Monday, January 16, 2012

An American classic.... veganized

I had to take a stab at veganizing a sweet treat. It's time. And what a better place to start than the one and only, the classic Nestle's Tollhouse chocolate chip cookie.

:-O

Aw, it'll be OK.

The 'veganization' agents:

The protagonists.

The forgotten protagonists. (Forgot to include these in the picture above. Oops.)

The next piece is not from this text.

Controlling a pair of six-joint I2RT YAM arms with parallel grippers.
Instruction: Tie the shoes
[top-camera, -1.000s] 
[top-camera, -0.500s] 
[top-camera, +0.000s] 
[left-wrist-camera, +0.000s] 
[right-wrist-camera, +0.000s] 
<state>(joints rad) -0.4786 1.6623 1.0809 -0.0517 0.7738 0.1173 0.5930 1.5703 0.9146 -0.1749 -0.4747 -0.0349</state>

Perhaps you've lived under a rock your whole life and have never made these cookies. Hey, perhaps you're new to the U.S. For that reason, here's the recipe of this American classic. I, like many Americans, have made these cookies a bajillion times. Enough to prefer them with half the salt and twice the vanilla. Now, that's not veganizing, that's just personalizing.

As far as veganizing:
  • 1 cup of Earth Balance vegan butter in place of regular butter
  • 2 egg equivalents of Ener-G egg replacer in place of 2 eggs
  • vegan semi-sweet chocolate chips in place of regular chips
  • 1 1/2 cups vegan sugar (evaporated cane juice) in place of 3/4 c. sugar + 3/4 c. brown sugar
  • ~1 tbsp. molasses - to "create" brown sugar in the mix
  • butter flavoring - decided to add this after the batter was made to add extra buttery flavor

The rest of the ingredients stay the same.  Procedure also stays the same as the original.

Ready for the oven.
The finished product.
 So here are my thoughts after having veganized chocolate chip cookies for the first time.
  1. Vegan chocolate chips taste pretty much like non-vegan ones. They melt really nicely. They just don't have any chemicals derived from animals, milk proteins, whey proteins, etc. But they're pretty much like the real thing.
  2. Vegan butter provided the same level of greasy gooeyness as you get in the regular cookies, so texture-wise they weren't lacking in anything. They were still very moist and fairly gooey-chewy.
  3. They rose, but not as much as the original cookies can. Now, my dough was room temperature. I have leftover dough which I've frozen, so the next batch will be with cold dough to see if it allows the leaving agents to do their job a little more before the butter totally melts in the oven and brings the cookie down too fast.
  4. Taste - here's where the biggest difference was noted. I would add a) more butter flavoring, and b) more vanilla. You don't know the richness of flavor that eggs and butter impart until you've done something like this. I did welcome the molasses, I could detect them subtly and they added a nice depth of flavor. But at the very least, as much as I had already doubled the vanilla, I would maybe have to triple it. That, or use vanilla bean paste - I think this would be a great thing to try. 
  5. Egg replacer - I noticed a slight "chemically" after taste. I'm guessing that was the egg replacer. Here's a cookie that may benefit from an alternative, more natural binder rather than this stuff. Maybe some ground up flaxseeds mixed with a little water and/or applesauce, perhaps. 

Overall, not bad at all. For my taste they need a little more depth of flavor, that's all. I'm in the "you can never have too much vanilla" camp, so that's where I'd start. Maybe a little nutmeg, cinnamon.... it needs more notes. But texture-wise, they were still great, chips and all.